● **Exercise**: Pick out each line below containing "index".
■ ■ ■ ■
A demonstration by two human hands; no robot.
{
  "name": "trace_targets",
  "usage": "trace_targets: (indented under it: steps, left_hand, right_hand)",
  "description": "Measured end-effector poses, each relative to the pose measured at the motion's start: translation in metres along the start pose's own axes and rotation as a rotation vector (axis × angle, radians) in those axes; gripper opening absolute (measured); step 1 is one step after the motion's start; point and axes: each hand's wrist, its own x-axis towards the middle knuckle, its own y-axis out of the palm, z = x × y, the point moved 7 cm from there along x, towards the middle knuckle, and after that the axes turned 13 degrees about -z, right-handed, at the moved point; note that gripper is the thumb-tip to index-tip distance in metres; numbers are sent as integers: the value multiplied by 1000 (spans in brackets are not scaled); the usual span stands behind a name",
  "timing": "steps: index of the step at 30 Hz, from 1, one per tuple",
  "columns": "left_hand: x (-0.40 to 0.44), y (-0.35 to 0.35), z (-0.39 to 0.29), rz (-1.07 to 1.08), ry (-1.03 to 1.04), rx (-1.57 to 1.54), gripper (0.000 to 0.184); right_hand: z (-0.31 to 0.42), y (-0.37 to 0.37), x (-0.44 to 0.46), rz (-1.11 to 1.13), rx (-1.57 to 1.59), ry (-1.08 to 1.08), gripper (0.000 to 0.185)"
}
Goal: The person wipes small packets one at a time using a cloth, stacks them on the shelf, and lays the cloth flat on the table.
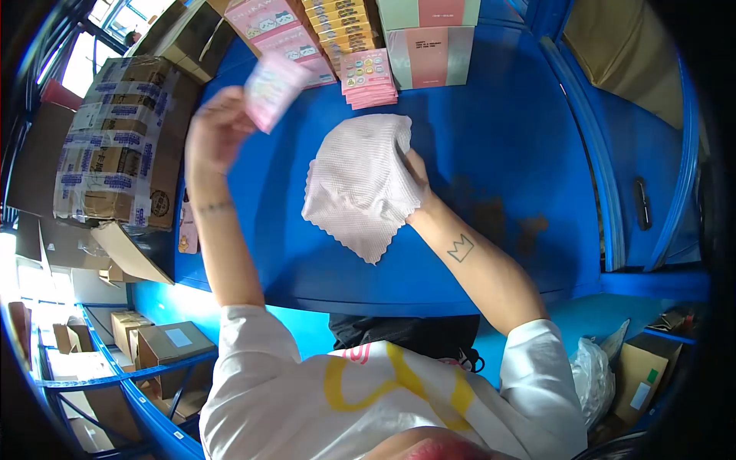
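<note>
My left hand (220,130) is raised over the left side of the blue table, its fingers closed on a small pink-and-white printed packet (277,88). Both hand and packet are smeared by motion. A pale pink ribbed cloth (359,180) with a scalloped edge hangs over my right hand (416,172) at the middle of the table. Only the thumb side of that hand shows at the cloth's right edge; its fingers are hidden behind the fabric. Just beyond the cloth lies a short stack of similar pink packets (368,77).
Pink printed boxes (268,23), yellow packs (337,27) and grey-and-pink boxes (429,57) line the back of the blue table (506,130). A taped carton (115,146) stands at the left. Raised blue metal (583,153) borders the right side, with a black pen-like object (642,203) beyond.
</note>
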Motion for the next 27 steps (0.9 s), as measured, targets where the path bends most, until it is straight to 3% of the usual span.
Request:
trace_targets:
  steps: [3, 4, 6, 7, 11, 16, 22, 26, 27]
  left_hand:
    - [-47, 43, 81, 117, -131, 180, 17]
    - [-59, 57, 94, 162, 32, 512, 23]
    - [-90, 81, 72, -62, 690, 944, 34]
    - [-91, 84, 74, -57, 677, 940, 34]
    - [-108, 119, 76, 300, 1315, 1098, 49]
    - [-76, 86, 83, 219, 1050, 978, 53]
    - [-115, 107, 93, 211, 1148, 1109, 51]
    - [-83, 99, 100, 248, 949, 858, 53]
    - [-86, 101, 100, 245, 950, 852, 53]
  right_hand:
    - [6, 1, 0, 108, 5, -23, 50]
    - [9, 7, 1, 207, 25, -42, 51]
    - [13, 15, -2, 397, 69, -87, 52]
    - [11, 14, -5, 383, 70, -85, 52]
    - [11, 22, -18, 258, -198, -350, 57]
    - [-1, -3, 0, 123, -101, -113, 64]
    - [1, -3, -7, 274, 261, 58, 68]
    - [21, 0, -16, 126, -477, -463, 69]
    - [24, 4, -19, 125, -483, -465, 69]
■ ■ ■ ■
● **The completed task**:
  "description": "Measured end-effector poses, each relative to the pose measured at the motion's start: translation in metres along the start pose's own axes and rotation as a rotation vector (axis × angle, radians) in those axes; gripper opening absolute (measured); step 1 is one step after the motion's start; point and axes: each hand's wrist, its own x-axis towards the middle knuckle, its own y-axis out of the palm, z = x × y, the point moved 7 cm from there along x, towards the middle knuckle, and after that the axes turned 13 degrees about -z, right-handed, at the moved point; note that gripper is the thumb-tip to index-tip distance in metres; numbers are sent as integers: the value multiplied by 1000 (spans in brackets are not scaled); the usual span stands behind a name",
  "timing": "steps: index of the step at 30 Hz, from 1, one per tuple",

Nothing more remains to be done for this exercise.